Task to carry out:
The answer should be an exact copy of the data.
_ _ _
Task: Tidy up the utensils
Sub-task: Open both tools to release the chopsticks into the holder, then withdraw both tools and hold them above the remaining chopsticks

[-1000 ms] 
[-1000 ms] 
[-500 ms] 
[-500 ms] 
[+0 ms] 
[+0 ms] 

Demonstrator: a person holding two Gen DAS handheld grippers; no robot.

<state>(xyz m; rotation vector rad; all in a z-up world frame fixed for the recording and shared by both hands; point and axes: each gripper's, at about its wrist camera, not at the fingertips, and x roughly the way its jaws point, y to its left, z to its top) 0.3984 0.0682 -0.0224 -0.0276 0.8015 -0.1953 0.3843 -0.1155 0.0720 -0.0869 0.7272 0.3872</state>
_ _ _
Solution for this task:
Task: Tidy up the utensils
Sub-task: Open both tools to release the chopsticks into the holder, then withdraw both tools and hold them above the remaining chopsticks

[-1000 ms] 
[-1000 ms] 
[-500 ms] 
[-500 ms] 
[+0 ms] 
[+0 ms] 

Demonstrator: a person holding two Gen DAS handheld grippers; no robot.

<state>(xyz m; rotation vector rad; all in a z-up world frame fixed for the recording and shared by both hands; point and axes: each gripper's, at about its wrist camera, not at the fingertips, and x roughly the way its jaws point, y to its left, z to its top) 0.3984 0.0682 -0.0224 -0.0276 0.8015 -0.1953 0.3843 -0.1155 0.0720 -0.0869 0.7272 0.3872</state>

There is nothing else to the answer.